The Court finds that these Defendants are not minors, incompetents, or in the military service, and have not entered an appearance. (Docket No. 18-2 ¶ 3.)
Factual Background
Plaintiff filed its complaint on December 15, 2014. (Docket No. 1.) In it Plaintiff asserts three claims for relief against all Defendants: breach of contract, unjust enrichment, and violation of the Colorado Consumer Protection Act ("CCPA"), Colo. Rev. Stat. §§ 6-1-101, et seq. (Id. at 6-9.) In short, Plaintiff alleges that Defendants owe Plaintiff approximately $80,000.00 relating to costs incurred as a result of the need to refund tickets to a musical performance that was organized by Defendants. (Id. at 4-6.) Plaintiff maintains that Defendants Bianchi and Little Prince "had not actually taken the steps necessary to secure the necessary permits required to actually hold the" originally scheduled outdoor event, which resulted in Plaintiff incurring "actual out of pocket losses . . . estimated to exceed $80,000.00." (Id. at 5-6.) Plaintiff seeks compensatory damages, restitution, injunctive relief, attorney's fees, interest, and costs. (Id. at 10.). On January 14, 2015, Plaintiff filed proof that Defendants Bianchi and Little Prince had been personally served in compliance with Federal Rule of Civil Procedure 4. (Docket Nos. 8 & 9.) No imperfections or irregularities appear on the face of the proof of service. (See id.) Following Plaintiff's motion for default judgment, the Clerk of the Court entered default under Rule 55(a) as to these two Defendants. (Docket No. 12.)
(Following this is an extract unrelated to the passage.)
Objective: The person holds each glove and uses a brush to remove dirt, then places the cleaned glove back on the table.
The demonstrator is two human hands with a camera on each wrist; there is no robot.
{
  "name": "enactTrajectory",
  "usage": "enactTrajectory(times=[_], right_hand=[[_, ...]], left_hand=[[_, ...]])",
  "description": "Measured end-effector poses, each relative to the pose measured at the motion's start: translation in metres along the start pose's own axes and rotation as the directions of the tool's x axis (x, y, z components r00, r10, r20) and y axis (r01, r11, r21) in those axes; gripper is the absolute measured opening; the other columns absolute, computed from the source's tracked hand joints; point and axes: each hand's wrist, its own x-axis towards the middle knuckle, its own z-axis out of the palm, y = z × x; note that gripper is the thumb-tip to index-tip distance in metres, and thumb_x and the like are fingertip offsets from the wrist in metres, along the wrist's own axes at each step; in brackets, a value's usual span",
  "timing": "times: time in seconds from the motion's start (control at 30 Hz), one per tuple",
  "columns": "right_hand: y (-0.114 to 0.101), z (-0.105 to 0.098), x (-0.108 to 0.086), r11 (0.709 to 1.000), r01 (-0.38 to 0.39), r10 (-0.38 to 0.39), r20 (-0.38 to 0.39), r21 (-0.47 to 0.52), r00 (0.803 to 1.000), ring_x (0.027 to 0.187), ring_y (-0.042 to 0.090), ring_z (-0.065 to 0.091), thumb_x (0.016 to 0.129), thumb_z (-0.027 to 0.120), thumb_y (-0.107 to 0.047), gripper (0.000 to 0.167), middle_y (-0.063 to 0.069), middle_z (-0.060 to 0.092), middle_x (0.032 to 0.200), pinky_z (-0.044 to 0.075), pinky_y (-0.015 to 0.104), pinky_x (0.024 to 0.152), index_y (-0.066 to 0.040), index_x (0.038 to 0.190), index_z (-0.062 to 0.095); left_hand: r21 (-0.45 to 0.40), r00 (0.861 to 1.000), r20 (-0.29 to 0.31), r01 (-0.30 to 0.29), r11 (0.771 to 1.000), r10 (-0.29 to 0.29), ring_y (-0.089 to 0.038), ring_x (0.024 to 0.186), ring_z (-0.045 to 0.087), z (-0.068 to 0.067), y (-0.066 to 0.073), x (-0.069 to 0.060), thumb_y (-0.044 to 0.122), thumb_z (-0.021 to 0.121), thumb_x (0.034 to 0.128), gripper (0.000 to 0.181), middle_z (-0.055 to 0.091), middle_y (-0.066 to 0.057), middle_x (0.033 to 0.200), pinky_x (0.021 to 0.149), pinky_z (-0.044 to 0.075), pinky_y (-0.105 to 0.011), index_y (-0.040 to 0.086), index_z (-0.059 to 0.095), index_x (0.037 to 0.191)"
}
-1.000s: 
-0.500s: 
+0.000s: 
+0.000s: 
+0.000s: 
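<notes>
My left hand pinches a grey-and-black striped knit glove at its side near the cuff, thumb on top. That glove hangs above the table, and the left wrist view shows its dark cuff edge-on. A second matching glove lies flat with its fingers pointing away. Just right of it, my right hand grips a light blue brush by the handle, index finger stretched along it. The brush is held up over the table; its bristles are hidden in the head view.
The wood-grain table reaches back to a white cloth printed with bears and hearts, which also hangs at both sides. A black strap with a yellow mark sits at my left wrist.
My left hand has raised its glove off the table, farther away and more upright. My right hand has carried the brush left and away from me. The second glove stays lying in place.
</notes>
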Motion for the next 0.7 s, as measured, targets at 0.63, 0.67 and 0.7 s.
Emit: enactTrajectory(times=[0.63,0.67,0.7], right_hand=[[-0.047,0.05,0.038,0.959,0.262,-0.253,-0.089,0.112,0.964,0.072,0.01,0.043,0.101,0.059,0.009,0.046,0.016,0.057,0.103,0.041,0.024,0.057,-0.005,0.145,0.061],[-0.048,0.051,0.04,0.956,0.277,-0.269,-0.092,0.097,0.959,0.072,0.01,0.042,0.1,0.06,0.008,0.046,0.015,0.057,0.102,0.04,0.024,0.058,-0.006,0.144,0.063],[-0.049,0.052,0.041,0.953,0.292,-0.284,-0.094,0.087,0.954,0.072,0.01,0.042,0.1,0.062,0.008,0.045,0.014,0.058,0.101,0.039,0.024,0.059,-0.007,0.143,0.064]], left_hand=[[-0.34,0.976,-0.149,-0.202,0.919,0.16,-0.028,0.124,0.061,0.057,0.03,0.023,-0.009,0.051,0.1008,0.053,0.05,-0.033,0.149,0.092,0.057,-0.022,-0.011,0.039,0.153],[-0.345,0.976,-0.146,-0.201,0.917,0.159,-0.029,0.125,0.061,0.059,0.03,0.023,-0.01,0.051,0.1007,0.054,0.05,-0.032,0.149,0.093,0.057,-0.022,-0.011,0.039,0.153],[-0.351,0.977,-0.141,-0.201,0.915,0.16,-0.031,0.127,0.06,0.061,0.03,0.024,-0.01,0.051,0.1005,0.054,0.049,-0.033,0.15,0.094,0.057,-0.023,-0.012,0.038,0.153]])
Plaintiff's requests for restitution and injunctive relief are limited to its third cause of action brought under the Colorado Consumer Protection Act. (Id. at 10).
Discussion
Rule 55(b)(2) provides the authority for the District Court to enter default judgment. After an entry of default, a defendant cannot defend a claim on the merits. See Olcott v. Delaware Flood Co., 327 F.3d 1115, 1125 (10th Cir. 2003) ("[D]efendant, by his default, admits the plaintiff's well-pleaded allegations of fact . . . .") (quoting Jackson v. FIE Corp., 302 F.3d 515, 525 (5th Cir. 2002) (modification in Olcott)). Even after entry of default, however, it remains for the Court to consider whether the unchallenged facts constitute a legitimate basis for the entry of a judgment. See McCabe v. Campos, No. 05-cv-00846-RPM, 2008 WL 576245, at *2 (D. Colo. Feb. 28, 2008) (citing Black v. Lane, 22 F.3d 1395, 1407 (7th Cir. 1994)). "[A] party is not entitled to a default judgment as of right; rather the entry of a default judgment is entrusted to the 'sound judicial discretion' of the court." Cablevision of Southern Conn., Ltd. P'ship v. Smith, 141 F.Supp.2d 277, 281 (D. Conn. 2001). In determining whether a claim for relief has been established, the well-pleaded facts of the complaint relating to liability are deemed true. Id. In addition, the Court accepts the undisputed facts set forth in any affidavits and exhibits. Deery Am. Corp. v. Artco Equip. Sales, Inc., No. 06-cv-01684-EWN-CBS, 2007 WL 437762, at *3 (D. Colo. Feb. 6, 2007).
I. Liability
The allegations in the Complaint, taken to be true for purposes of default judgment, establish the Court's jurisdiction over the lawsuit and the parties. Defendant Bianchi is alleged to be a resident of the state of Colorado and Defendant Prince Little is alleged to be a Colorado limited liability company with its principal place of business in Denver, Colorado. (Docket No. 1, p. 2). Plaintiff is a limited liability company formed under the laws of Delaware with its principal place of business in New York. (Id. at 1-2.) Further, Plaintiff seeks damages totaling at least $80,000. The Court therefore has subject matter jurisdiction pursuant to 28 U.S.C. § 1332. Further, because Defendant Bianchi is alleged to be a resident of Colorado and Defendant Prince Little is alleged to be a Colorado limited liability company and service on them was valid and effective (by personal in-hand service upon Defendant Bianchi who is the registered agent for Defendant Prince Little), the Court therefore has personal jurisdiction over them. For these same reasons, the Court finds that venue is proper in the State and District of Colorado under 28 U.S.C. § 1391.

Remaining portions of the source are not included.